▶ **What you need to do**:
Your task is to repeat exactly the lines below between the line holding "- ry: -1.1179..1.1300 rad" and the line holding "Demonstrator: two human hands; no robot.", inclusive, and only those.

▶ **Provided material**:
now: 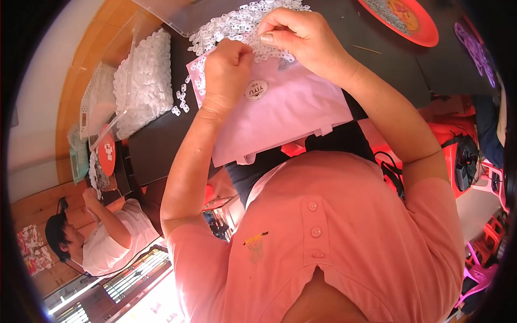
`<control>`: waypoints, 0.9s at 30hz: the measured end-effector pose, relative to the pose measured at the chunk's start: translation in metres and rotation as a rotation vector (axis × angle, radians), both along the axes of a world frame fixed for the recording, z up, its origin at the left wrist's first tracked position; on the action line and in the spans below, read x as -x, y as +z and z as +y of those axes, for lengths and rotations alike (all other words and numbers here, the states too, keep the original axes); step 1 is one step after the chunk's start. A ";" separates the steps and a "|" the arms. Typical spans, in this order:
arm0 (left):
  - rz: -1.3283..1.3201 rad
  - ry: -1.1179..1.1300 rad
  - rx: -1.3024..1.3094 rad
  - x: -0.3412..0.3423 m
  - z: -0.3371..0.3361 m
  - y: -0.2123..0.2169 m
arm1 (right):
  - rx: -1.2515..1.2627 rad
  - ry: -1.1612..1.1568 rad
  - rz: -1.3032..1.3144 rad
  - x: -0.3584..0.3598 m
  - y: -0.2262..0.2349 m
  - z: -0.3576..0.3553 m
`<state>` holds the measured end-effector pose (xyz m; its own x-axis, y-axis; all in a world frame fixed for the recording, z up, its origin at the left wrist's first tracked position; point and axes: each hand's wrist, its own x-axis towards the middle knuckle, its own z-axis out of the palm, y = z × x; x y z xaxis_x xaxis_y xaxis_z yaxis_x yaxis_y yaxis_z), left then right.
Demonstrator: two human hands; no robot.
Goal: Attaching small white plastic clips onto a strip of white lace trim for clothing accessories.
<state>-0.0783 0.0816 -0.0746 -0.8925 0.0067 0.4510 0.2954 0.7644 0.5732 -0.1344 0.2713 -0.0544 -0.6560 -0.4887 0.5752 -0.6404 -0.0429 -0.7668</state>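
Observation:
A heap of small white plastic pieces with dark holes (229,27) lies at the far side of the table, partly on a pink bag (280,113). My left hand (229,67) is closed just over the near left side of the heap, its fingertips curled out of sight. To its right, my right hand (307,40) pinches thumb and forefinger together above the pieces. Whatever either hand holds is too small or too hidden to make out. The two hands are apart. The bag extends from the heap over the table's near edge toward my lap.
At the left a clear bin (142,81) is full of white pieces. A red plate (409,24) with small grey metal bits stands at the far right, near a thin stick (367,49) and a purple bundle (474,54). Another person (116,231) works at the left.

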 end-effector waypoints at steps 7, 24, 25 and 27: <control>-0.132 0.036 0.128 -0.005 0.009 -0.002 | -0.028 0.036 -0.071 0.000 0.001 0.004; -0.289 0.017 -0.746 -0.009 0.020 0.023 | 0.006 0.027 -0.294 -0.003 0.003 0.004; -0.318 -0.014 -0.939 -0.009 0.020 0.028 | -0.001 0.028 -0.281 -0.005 0.006 0.004; -0.280 -0.041 -1.033 -0.010 0.022 0.030 | 0.054 0.084 -0.466 -0.007 0.009 0.003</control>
<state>-0.0681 0.1037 -0.0451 -0.9728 -0.2290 0.0344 0.0673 -0.1372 0.9883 -0.1275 0.2738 -0.0453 -0.8098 -0.5286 0.2547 -0.2210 -0.1274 -0.9669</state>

▶ **Solution to this exercise**:
  - ry: -1.1179..1.1300 rad
  - rx: -1.3024..1.3094 rad
  - x: -0.3412..0.3423 m
  - z: -0.3371..0.3361 m
  - y: -0.2123..0.2169 m
arm1 (right):
  - rx: -1.2515..1.2627 rad
  - ry: -1.1612..1.1568 rad
  - rz: -1.3032..1.3144 rad
  - x: -0.3584..0.3598 m
  - y: -0.2262..0.2349 m
  - z: -0.3576..0.3553 m
`<state>` holds the measured end-effector pose (xyz m; its own x-axis, y-axis; all in a world frame fixed for the recording, z up, its origin at the left wrist's first tracked position; point and axes: each hand's wrist, its own x-axis towards the middle knuckle, its own z-axis out of the palm, y = z × x; x y z xaxis_x xaxis_y xaxis_z yaxis_x yaxis_y yaxis_z), left then right.
Demonstrator: two human hands; no robot.

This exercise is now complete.